Sentí que le falto poco para golpearme.
Mierda. Lo arruiné.
En ese momento me sentí un cretino, bueno, normalmente lo era y me lo habían dicho muchas veces, pero trataba de ser diferente y en definitiva no quería que ella viera esa parte de mí tan rápido. No la quería asustar.
Quería un inicio nuevo en esa ciudad. Trataba de tener una vida diferente de la que tenía. Una en la que me pudiera permitir ser feliz y encontrar ese algo que siempre sentí que me faltaba. Me llevé las manos a la cara tratando de pensar y calmarme para no cagarla —más—. Era la segunda vez que lo arruinaba con ella y no quería que hubiera una tercera.
—De acuerdo —conteste con suavidad—. Lo siento, no quise alterarte de ese modo, tampoco quise incomodarte.
Ella solo movió la cabeza afirmando, pero ni siquiera me volteo a ver. Definitivamente, hubiera preferido que me golpeara o que me insultara, hubiera sabido lidiar más con esas dos cosas que con su silencio. Me sentía un idiota.
Pasé mi mano sobre mi cabello, nervioso, sabía que tenía que pensar en una solución y fue cuando se me ocurrió. Ni siquiera lo analicé mucho, simplemente encendí el coche y empecé a conducir de nuevo.
Llevábamos un rato conduciendo, totalmente sumidos en un silencio incómodo, cuando ella por fin se animó a decirme las primeras palabras después de mi tontería:
—¿A dónde vamos? —preguntó de manera brusca.
De acuerdo, seguía muy molesta.
—Necesitas despejarte y eso es lo que haremos.
No preguntó nada más. Seguí conduciendo hasta llegar a la zona boscosa de las afueras de la ciudad y nos detuvimos en una pequeña cafetería que conocía mucho, era más como una cabaña, pero vendían comida rica.
Al bajar y ver hacia su alrededor se mostró algo confundida, pero ni con eso me volvió a dirigir la palabra. Entramos y nos sentamos en la primera mesa libre que vimos, nos tomamos nuestro tiempo para revisar el menú y luego ordenamos.

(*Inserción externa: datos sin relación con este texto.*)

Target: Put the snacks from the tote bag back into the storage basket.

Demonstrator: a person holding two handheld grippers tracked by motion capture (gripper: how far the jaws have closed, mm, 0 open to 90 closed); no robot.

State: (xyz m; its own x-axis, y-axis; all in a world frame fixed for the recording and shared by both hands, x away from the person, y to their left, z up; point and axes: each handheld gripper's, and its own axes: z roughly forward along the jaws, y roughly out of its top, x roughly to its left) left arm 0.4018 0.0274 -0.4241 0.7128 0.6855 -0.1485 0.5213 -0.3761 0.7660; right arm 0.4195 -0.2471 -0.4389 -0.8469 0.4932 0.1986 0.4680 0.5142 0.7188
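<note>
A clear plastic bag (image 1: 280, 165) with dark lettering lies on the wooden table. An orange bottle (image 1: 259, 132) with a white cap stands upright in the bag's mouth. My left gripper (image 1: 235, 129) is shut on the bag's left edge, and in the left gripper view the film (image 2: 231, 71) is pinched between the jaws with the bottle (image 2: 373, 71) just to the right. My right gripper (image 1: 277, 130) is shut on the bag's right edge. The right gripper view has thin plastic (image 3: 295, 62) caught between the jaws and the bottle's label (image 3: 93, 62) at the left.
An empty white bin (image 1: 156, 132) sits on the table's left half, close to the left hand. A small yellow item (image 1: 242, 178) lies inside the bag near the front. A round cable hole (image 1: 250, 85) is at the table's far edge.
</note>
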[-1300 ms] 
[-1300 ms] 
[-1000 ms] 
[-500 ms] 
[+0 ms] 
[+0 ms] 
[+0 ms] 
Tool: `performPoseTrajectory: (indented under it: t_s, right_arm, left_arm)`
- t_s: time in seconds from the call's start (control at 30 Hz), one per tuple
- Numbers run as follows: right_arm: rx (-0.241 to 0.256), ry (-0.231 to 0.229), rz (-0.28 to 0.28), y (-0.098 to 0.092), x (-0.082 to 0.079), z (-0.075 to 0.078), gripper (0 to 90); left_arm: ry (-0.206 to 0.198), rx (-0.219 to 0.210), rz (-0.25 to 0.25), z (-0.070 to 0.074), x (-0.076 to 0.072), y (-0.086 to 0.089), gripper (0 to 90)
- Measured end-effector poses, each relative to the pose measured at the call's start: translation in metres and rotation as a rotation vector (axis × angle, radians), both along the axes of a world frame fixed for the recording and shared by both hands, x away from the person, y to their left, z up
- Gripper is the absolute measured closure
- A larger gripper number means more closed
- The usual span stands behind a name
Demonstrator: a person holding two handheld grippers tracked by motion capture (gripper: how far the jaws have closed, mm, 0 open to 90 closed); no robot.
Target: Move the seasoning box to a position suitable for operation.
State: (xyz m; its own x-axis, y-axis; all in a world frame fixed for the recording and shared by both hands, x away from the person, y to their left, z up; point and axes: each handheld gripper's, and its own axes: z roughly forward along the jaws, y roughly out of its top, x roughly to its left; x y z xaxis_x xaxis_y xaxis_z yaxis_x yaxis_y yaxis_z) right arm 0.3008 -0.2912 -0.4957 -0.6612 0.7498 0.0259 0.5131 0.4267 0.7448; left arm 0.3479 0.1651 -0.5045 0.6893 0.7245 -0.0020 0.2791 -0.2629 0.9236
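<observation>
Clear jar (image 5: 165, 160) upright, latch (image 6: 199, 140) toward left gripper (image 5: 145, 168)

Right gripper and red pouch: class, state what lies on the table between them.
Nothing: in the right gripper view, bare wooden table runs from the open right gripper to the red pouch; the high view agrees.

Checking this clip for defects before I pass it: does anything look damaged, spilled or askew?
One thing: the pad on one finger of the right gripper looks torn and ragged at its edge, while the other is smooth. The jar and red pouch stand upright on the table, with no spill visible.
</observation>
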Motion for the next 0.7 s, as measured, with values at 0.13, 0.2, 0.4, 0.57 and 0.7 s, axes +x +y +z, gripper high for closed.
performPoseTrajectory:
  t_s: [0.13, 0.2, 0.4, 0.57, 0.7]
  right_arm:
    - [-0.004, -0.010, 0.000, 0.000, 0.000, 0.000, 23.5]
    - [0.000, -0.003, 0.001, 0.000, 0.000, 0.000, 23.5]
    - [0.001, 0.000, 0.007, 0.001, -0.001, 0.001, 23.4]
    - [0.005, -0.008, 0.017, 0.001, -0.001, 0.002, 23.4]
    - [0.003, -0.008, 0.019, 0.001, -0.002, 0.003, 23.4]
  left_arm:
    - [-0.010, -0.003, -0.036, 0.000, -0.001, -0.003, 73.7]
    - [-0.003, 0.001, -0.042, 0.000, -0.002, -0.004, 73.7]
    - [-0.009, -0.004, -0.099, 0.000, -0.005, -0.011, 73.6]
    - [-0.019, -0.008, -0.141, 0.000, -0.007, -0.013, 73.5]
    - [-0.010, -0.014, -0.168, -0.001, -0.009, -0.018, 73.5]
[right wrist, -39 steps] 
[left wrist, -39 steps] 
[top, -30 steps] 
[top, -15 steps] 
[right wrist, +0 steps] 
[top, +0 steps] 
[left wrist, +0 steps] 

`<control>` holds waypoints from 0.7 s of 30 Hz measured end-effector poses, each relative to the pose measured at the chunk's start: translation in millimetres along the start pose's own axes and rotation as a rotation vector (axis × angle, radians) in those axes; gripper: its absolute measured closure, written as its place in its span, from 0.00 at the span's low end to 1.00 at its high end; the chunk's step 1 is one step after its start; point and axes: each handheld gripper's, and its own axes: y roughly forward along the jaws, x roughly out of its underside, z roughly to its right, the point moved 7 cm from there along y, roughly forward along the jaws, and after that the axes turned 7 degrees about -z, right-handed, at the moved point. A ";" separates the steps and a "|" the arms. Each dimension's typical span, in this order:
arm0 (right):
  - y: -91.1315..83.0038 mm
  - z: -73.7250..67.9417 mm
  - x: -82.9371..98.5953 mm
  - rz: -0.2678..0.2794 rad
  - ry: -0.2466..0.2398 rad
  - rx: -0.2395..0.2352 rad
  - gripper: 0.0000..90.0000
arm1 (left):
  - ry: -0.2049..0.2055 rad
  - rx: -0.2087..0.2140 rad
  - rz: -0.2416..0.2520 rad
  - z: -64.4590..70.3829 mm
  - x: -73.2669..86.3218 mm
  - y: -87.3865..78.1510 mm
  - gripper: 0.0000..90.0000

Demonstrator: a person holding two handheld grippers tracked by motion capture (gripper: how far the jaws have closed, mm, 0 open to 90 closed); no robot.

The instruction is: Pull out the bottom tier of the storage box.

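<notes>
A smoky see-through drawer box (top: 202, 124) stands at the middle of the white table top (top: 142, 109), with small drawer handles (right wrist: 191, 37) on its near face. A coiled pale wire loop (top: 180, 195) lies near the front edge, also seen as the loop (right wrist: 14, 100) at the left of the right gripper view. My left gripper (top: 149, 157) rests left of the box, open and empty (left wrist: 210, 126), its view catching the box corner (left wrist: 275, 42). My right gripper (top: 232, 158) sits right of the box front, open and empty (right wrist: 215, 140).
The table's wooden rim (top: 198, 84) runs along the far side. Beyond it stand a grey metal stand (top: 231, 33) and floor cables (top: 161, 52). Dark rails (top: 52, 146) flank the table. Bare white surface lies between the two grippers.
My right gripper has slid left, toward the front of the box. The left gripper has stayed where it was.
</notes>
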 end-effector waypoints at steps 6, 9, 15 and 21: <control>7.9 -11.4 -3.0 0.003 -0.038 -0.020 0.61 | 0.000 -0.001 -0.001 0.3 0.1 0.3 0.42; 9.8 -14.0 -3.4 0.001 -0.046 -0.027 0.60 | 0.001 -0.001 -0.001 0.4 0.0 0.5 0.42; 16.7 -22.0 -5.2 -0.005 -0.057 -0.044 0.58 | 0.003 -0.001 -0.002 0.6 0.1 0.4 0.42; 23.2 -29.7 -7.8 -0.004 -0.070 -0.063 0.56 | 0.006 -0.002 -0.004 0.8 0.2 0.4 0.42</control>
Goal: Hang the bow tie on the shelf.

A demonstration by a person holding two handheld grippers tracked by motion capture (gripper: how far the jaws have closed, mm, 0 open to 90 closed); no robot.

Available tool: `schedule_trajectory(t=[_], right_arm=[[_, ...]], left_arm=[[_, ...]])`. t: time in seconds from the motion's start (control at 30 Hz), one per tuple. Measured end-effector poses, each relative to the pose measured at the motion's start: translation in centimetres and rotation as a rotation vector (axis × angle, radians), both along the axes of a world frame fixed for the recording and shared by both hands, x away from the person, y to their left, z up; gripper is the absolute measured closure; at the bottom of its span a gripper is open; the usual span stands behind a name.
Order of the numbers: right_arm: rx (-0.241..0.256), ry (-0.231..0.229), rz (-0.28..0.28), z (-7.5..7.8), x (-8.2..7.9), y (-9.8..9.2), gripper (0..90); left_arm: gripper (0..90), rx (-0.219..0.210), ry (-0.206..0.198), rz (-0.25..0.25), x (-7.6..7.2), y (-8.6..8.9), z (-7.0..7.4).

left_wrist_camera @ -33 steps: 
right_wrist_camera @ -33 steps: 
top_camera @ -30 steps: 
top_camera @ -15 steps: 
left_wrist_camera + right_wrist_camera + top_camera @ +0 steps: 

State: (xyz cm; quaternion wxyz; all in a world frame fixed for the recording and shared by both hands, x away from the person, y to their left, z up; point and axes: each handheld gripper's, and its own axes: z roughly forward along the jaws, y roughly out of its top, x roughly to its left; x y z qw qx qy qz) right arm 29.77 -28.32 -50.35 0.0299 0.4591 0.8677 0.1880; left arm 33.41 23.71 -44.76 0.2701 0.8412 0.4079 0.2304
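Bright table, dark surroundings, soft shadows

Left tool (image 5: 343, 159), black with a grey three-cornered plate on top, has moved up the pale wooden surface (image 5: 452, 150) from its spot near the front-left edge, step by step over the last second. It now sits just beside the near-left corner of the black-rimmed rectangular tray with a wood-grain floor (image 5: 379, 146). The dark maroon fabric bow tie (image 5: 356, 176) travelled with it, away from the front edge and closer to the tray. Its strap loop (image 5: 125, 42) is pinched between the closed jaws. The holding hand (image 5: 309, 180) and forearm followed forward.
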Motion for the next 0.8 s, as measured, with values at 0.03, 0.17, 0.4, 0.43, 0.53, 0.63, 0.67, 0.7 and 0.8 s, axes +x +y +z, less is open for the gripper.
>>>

La tensión seguía entre nosotros, era algo que se podía notar a kilómetros hasta que me harté y tomé el valor de ser el primero en hablar.
—¿Sigues enojada? —pregunté, poniendo mis manos en la mesa.
—¿Por qué lo estaría? —contestó de una manera grosera y sarcástica—. Solo te metiste en mi vida y fuiste muy grosero al hacerlo.
—Lo lamento.
La observé unos segundos sin decir ni una sola palabra, ella me sostuvo la mirada con el enojo reflejado en sus ojos, hasta que finalmente terminó bufando y apartando la mirada. No pude evitar pensar que aun enojada se veía hermosa.